Plasma alanine aminotransferase (ALT) content was determined and liver inflammation and fibrosis were evaluated. Intrahepatocellular malondialdehyde and superoxide dismutase contents were determined using commercially available kits Furthermore, α-SMA expression in liver tissues was examined by immunohistochemistry and LC3-II was detected by immunoblotting assays.
Mice receiving the Alisma and Rhizoma decoction by gastric lavage had significantly lower plasma ALT content and markedly higher hepatic superoxide dismutase activity than mice receiving the methionine-choline deficient (MCD) diet. Furthermore, the decoction aborted MCD-induced increase in liver malondialdehyde content. Immunohistochemistry showed that the decoction suppressed hepatic α-SMA expression. Our transmission electronic microscopy revealed that the decoction markedly reduced the number of autophagosomes and immunoblotting assays showed that the decoction caused a dose-dependent decrease in LC3-II in hepatic tissues.

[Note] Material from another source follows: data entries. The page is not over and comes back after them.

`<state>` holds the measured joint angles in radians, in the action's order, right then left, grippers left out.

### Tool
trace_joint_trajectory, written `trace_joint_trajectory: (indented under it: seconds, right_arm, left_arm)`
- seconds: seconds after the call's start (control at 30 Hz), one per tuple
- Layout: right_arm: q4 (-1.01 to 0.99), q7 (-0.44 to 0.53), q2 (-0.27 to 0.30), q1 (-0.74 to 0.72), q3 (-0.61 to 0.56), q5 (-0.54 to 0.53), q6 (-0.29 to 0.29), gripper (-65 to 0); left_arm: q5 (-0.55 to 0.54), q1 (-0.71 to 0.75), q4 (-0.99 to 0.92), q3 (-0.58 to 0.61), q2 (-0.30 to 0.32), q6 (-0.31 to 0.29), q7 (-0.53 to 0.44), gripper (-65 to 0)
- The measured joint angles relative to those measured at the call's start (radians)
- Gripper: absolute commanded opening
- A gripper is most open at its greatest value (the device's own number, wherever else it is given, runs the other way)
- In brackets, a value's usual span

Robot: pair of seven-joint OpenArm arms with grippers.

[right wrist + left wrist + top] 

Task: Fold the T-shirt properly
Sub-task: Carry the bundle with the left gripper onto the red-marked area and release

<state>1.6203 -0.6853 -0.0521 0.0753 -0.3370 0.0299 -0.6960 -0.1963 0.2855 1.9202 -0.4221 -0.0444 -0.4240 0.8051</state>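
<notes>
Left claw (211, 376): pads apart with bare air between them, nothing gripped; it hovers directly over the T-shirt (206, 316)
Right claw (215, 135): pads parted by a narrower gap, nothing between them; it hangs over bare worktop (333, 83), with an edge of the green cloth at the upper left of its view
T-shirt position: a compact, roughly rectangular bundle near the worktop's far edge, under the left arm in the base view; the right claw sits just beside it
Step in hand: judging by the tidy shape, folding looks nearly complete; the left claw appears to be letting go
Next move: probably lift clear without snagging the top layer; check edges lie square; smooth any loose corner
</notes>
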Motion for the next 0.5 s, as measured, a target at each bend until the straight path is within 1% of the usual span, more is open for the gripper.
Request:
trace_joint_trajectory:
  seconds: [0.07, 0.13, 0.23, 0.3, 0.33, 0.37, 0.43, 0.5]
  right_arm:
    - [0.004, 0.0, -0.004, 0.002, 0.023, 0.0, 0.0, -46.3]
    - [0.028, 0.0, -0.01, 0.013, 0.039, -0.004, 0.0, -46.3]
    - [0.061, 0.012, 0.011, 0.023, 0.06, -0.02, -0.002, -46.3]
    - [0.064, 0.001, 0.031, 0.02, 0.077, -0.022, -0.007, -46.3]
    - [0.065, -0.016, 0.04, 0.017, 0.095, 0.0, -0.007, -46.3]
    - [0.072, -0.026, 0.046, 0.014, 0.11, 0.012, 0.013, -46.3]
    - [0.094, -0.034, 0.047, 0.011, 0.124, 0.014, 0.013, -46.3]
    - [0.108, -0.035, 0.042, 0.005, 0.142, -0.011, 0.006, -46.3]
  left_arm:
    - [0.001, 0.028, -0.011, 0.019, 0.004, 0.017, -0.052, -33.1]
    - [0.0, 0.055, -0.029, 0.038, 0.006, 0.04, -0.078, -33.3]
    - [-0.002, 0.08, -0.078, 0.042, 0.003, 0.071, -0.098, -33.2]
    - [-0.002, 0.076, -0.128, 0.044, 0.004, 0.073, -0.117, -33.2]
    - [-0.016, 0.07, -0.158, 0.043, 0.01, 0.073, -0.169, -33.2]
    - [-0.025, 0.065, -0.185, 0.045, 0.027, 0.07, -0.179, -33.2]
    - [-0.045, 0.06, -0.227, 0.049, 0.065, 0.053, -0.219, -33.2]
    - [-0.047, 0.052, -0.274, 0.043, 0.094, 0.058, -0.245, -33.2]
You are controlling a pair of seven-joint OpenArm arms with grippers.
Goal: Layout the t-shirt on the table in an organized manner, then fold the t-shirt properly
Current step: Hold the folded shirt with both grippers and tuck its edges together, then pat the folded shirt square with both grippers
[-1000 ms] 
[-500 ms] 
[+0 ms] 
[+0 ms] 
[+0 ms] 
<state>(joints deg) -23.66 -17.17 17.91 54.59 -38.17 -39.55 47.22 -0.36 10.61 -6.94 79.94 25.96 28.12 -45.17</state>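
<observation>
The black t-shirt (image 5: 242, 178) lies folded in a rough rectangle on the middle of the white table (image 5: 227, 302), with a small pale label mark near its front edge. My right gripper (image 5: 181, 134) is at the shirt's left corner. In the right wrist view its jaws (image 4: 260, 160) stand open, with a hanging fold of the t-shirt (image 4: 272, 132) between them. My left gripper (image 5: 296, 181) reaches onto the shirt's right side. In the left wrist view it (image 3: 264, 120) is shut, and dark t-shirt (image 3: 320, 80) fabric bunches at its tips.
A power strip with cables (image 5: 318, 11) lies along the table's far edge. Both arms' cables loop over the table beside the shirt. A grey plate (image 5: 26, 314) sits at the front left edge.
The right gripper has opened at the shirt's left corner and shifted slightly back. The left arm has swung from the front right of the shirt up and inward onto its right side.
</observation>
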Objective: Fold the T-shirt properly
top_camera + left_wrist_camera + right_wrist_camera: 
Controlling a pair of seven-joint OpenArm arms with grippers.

The Alisma and Rhizoma decoction lessens NASH-associated liver injuries by modulating oxidative stress and autophagy in hepatocytes of mice fed with MCD.
Non-alcoholic fatty liver disease (NAFLD) represents a broad spectrum of liver diseases ranging from simple steatosis to steatohepatitis through to fibrosis and cirrhosis  and is characterized by excessive lipid accumulation in the liver without chronic alcohol consumption. The global prevalence of NAFLD is 20–30%, affecting one billion persons worldwide . The prevalence of NAFLD has been steadily increasing in China and has reached approximately 15% in economically developed metropolitan areas . Non-alcoholic steatohepatitis (NASH) is a critical step in the progression of NAFLD and is marked by fatty degeneration of hepatocytes, necrotic inflammation and/or fibrosis and may further progress to hepatic fibrosis and even liver cancer. Liver fibrosis is a common entity underlying various chronic liver diseases and recently it has been shown development of liver fibrosis is a dynamic process and reversible under certain conditions .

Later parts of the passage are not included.